From the records below, find each line with the string "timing" and copy it.
______________________________
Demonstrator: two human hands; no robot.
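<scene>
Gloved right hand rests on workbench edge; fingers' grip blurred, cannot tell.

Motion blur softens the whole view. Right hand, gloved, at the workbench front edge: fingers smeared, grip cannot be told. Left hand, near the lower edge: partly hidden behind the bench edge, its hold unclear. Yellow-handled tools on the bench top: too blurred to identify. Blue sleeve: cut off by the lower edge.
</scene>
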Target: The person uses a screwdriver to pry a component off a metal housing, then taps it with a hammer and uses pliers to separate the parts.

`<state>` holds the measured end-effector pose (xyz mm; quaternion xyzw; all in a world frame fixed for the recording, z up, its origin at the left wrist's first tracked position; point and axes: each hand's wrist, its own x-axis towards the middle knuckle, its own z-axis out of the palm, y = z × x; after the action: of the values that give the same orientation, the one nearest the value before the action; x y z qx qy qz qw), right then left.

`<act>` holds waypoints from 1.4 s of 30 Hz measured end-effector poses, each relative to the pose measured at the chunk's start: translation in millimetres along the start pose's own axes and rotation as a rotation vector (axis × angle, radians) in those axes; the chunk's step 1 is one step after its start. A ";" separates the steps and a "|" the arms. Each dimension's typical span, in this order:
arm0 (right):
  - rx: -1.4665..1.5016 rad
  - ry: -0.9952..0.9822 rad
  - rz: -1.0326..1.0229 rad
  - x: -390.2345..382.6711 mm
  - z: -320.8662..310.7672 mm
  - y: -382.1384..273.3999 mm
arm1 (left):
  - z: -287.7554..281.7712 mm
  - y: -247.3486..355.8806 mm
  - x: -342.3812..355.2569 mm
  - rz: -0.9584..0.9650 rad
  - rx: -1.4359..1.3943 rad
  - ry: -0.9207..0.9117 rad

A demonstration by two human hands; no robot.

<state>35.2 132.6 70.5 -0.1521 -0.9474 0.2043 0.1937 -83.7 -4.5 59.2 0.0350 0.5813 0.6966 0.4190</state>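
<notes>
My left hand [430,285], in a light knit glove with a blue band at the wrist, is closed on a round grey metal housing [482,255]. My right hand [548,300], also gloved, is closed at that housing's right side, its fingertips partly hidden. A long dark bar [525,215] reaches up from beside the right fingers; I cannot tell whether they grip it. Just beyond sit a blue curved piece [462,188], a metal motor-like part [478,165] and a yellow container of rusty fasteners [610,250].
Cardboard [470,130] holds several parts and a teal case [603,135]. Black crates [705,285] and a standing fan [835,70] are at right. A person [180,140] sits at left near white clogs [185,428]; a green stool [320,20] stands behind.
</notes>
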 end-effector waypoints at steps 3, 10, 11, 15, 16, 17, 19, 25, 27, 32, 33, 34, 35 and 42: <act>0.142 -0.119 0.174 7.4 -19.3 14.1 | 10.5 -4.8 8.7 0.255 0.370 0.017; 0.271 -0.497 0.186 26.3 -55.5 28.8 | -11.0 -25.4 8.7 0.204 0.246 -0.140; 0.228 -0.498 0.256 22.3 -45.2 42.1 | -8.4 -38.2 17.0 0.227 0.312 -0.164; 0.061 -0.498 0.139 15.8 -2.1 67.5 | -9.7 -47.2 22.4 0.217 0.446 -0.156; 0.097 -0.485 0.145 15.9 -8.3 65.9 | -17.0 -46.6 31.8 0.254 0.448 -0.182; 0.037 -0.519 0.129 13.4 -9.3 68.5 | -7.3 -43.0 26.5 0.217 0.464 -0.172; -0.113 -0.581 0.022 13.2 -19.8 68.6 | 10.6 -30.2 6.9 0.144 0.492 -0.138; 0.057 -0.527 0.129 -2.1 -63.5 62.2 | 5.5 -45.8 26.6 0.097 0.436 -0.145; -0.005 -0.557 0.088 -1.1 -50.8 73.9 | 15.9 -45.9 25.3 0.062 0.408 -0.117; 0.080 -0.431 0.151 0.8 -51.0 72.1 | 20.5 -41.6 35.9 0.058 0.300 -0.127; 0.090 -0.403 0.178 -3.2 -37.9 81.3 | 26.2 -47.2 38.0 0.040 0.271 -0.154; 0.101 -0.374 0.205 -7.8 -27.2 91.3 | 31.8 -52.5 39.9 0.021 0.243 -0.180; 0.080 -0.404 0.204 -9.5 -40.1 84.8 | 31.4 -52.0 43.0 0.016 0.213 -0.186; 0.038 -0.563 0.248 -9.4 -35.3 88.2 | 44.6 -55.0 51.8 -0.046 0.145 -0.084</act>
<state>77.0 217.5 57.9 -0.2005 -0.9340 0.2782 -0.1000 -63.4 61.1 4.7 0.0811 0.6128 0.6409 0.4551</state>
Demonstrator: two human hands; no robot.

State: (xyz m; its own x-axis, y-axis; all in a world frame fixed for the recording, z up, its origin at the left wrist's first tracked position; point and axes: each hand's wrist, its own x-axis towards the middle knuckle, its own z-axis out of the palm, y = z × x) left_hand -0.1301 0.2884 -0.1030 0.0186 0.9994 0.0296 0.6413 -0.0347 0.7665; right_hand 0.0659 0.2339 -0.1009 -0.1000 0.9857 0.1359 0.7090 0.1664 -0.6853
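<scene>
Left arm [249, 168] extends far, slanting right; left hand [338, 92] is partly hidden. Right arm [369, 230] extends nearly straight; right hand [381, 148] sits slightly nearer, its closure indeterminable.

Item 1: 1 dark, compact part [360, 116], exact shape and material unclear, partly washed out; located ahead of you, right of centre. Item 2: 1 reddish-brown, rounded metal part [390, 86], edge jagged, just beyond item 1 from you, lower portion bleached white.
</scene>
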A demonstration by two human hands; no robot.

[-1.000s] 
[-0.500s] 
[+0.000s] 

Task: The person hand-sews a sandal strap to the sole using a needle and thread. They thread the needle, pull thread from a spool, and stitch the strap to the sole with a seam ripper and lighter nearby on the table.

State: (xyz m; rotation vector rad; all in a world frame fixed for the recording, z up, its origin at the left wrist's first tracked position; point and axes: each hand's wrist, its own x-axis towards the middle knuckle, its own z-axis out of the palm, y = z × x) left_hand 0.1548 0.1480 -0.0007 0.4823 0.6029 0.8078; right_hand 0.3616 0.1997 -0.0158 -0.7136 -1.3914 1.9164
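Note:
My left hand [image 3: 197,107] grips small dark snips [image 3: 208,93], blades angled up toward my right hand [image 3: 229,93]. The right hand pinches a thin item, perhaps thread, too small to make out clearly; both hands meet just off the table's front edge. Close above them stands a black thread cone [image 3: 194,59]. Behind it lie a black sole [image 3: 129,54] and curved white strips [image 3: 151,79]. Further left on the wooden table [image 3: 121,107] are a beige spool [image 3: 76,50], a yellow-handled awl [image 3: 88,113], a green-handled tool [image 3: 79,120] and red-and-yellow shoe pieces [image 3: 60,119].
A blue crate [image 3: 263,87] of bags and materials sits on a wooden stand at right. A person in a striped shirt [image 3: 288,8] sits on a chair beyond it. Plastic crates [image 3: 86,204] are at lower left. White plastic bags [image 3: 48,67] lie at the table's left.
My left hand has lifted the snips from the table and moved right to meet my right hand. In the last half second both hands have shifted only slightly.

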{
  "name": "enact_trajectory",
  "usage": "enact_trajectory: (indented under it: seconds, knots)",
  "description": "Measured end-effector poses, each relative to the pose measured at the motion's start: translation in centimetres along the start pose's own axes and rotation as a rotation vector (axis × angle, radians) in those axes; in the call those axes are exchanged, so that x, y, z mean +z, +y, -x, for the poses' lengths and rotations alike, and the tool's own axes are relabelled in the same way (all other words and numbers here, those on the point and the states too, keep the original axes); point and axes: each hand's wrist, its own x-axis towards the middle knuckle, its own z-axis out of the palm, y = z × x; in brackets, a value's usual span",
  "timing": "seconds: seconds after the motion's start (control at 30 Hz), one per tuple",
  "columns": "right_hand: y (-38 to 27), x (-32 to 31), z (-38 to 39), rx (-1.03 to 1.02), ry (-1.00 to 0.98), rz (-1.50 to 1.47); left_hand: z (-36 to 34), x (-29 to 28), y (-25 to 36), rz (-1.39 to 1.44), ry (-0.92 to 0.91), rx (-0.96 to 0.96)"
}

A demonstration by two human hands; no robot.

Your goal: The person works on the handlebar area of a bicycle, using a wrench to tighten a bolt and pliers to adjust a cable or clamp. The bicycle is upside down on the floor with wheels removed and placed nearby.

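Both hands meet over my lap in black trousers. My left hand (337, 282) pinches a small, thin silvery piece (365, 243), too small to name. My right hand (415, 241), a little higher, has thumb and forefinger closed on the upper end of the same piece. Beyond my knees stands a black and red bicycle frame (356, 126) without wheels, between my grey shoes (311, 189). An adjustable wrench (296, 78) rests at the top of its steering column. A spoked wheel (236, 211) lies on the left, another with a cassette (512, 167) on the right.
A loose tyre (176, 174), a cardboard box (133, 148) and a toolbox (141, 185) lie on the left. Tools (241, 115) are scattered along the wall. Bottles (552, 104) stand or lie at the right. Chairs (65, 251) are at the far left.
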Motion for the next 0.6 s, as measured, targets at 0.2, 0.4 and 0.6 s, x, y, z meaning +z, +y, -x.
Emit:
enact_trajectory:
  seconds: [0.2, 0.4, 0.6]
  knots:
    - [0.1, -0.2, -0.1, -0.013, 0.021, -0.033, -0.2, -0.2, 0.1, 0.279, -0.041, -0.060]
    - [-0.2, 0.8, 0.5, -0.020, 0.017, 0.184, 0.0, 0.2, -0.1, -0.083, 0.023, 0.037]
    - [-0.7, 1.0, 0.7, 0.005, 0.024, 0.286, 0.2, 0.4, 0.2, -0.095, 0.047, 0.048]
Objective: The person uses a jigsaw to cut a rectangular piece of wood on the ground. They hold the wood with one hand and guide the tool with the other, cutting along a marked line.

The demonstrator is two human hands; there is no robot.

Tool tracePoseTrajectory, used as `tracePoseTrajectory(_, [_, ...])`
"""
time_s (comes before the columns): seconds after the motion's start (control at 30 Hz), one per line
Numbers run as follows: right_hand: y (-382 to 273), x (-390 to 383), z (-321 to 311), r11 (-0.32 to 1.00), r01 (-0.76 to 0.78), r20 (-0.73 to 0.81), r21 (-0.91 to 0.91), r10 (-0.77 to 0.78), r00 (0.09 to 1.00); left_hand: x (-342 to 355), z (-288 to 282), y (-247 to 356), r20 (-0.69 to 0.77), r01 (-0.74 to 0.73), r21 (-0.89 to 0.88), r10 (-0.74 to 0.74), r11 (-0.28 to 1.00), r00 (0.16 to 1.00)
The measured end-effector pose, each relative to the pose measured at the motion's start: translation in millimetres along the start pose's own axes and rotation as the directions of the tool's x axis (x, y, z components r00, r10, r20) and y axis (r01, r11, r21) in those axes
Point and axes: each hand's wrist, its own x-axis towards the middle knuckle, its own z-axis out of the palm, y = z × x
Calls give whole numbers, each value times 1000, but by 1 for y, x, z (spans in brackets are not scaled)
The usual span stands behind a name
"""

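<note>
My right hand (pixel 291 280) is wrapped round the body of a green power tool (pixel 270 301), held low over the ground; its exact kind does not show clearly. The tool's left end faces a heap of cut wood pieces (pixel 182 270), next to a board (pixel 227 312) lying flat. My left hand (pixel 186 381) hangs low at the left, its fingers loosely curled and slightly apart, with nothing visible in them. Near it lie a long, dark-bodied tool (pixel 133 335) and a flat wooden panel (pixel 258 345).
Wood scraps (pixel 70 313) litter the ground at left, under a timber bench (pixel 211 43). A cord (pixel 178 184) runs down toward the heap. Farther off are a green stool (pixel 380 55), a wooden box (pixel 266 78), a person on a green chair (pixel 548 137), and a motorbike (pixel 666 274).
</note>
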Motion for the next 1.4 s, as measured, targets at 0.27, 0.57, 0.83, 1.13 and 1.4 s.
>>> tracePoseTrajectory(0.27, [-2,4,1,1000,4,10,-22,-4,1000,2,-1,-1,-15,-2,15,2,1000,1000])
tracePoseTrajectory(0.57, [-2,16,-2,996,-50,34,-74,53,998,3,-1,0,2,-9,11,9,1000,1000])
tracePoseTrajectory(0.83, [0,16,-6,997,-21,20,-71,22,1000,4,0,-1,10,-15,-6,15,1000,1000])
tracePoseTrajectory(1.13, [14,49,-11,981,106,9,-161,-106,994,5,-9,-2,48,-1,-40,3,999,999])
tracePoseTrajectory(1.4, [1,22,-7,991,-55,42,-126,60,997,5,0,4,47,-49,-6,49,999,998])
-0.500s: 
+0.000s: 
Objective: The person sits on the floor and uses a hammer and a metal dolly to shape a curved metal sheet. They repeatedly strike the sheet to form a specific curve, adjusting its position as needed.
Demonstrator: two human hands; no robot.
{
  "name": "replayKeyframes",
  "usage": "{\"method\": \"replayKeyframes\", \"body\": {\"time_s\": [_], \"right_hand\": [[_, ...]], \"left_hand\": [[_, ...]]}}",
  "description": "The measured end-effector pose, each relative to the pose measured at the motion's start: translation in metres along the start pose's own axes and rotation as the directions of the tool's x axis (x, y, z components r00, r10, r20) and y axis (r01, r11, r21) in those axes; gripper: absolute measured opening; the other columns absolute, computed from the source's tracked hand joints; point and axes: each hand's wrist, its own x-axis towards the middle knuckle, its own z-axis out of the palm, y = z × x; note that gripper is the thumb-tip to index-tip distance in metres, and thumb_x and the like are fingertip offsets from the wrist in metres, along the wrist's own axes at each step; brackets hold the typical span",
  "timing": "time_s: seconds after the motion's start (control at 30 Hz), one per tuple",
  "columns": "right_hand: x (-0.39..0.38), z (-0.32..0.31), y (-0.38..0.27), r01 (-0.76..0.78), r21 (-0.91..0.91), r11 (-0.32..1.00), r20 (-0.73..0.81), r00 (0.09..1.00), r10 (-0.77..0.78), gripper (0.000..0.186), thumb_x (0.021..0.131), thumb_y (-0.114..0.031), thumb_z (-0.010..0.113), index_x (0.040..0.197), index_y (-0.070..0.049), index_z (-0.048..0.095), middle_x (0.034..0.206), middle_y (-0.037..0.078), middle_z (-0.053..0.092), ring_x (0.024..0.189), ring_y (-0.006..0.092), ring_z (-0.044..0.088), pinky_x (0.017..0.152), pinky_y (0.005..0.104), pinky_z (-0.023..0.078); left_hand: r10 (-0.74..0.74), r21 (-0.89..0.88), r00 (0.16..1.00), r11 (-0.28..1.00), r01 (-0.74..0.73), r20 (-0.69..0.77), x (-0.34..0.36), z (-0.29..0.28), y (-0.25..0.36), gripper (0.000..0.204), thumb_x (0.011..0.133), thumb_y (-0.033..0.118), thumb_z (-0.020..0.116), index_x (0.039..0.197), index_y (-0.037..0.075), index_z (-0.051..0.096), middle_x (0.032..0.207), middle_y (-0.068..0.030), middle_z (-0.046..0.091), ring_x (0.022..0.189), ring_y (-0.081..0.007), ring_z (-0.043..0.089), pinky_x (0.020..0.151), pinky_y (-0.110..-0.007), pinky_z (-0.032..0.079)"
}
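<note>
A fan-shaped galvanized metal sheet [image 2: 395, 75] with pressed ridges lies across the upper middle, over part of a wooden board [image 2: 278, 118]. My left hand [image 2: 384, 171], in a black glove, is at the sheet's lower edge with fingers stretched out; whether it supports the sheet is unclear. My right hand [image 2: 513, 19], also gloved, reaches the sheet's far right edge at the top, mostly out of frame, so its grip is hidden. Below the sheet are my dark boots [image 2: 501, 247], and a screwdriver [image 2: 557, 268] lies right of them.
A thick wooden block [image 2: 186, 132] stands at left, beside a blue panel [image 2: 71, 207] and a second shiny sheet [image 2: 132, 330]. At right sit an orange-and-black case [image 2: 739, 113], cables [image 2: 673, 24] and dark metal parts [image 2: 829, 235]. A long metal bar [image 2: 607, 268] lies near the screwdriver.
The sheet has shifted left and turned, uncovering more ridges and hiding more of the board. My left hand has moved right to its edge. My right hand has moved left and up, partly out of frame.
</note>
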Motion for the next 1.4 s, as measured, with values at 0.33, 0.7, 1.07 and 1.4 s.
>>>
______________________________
## Finished exercise
  "timing": "seconds: seconds after the motion's start (control at 30 Hz), one per tuple",
  "timing": "time_s: seconds after the motion's start (control at 30 Hz), one per tuple",

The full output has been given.